Die Gewerkschaft Erziehung und Wissenschaft (GEW) hat die Widersprüche in der Hochschulpolitik der Länder kritisiert. "Die Kultusminister glänzen mit Sprüchen, aber nicht mit Lösungen", sagte GEW-Vorsitzender Ulrich Thöne mit Blick auf die 311. Kultusministerkonferenz, die heute zu Ende gegangen ist.

14.10.2005 Pressemeldung Gewerkschaft Erziehung und Wissenschaft

"Im internationalen Vergleich wollen die Kultusminister mehr Studierende, um die Ziele der Lissabon-Strategie zu erreichen. Tatsächlich wird an fast allen Hochschulen der Numerus Clausus ausgeweitet", sagte Thöne. Die KMK prognostiziere steigende Studierendenzahlen, will aber gleichzeitig das Hochschulbauförderungsgesetz abschaffen. Dieses würde finanzschwächeren Ländern erlauben, die räumlichen Ausbildungskapazitäten zu erweitern.

Die KMK wolle die Studienbewerber auf Hochschulen und Regionen besser verteilen, ist aber gleichzeitig dabei, die Zentrale Vergabe für Studienplätze (ZVS) abzuschaffen, unterstrich Thöne: "Wir setzen uns für den Erhalt der ZVS ein, sie sorgt für die gerechte Vergabe von Studienplätzen." Die Kultusminister wüssten nicht, wie man das Lehrangebot angesichts steigender Studienanfängerzahlen erweitern soll und verlangen von den Hochschulen, zusätzlich zwei Abiturientenjahrgänge in einem Jahr aufzunehmen.

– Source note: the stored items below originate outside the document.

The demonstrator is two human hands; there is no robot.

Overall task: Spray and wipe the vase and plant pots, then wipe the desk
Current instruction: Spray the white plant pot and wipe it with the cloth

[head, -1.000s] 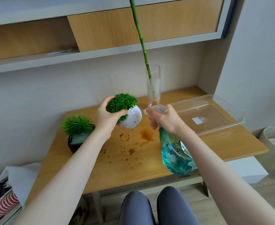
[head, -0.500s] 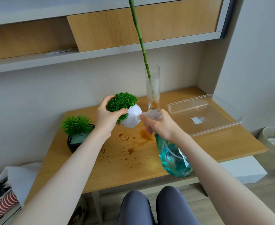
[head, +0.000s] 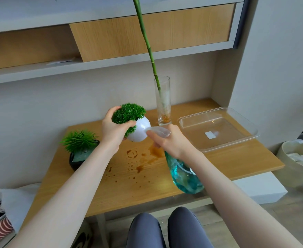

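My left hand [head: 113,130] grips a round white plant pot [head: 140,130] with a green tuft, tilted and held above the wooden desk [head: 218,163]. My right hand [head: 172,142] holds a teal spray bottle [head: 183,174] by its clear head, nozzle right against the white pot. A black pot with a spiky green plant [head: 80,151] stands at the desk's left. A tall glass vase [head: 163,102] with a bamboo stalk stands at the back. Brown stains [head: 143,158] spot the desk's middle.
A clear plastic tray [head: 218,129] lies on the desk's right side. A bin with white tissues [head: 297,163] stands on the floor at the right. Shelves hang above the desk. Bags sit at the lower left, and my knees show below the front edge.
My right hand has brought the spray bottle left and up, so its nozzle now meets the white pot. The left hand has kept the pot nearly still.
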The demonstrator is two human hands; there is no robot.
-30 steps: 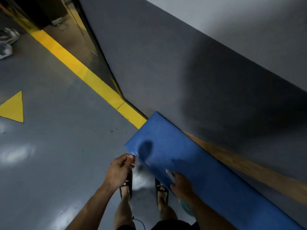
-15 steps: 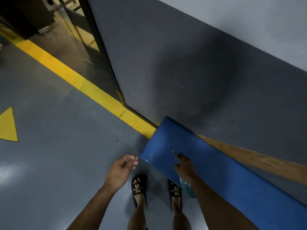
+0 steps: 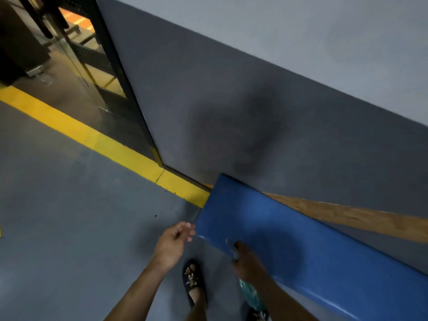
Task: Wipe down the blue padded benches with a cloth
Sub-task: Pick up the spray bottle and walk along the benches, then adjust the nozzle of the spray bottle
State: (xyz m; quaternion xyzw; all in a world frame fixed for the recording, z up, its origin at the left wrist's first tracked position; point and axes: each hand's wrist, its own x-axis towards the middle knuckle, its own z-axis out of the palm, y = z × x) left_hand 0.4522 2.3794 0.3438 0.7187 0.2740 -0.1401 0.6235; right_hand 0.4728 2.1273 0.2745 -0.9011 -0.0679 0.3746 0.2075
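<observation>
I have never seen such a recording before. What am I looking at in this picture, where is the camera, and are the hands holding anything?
There is no machine here. A person wears one camera on the head, and it looks forward and down, so you see that person's own arms and feet.

The long blue padded bench stands along a grey wall, with a wooden strip behind it. On the grey floor runs a yellow line.

The left hand hangs beside the bench's end, fingers loosely curled, holding nothing. The right hand is at the bench's front edge; something teal hangs below it, perhaps the cloth, but the grip is too blurred to tell.
</observation>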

Die KMK verlange, Studienabbrecherquoten zu reduzieren und verweigert gleichzeitig Tutorien für Kleingruppenarbeit und eine grundlegende Veränderung der Personalstrukturreform, so Thöne. Sie fordert, den Berufseinstieg für die Hochschulabsolventen zu erleichtern und ist nicht in der Lage, künftigen Bachelor- und Masterabsolventen sinnvolle Beschäftigungsbedingungen zu attraktiven Konditionen anzubieten.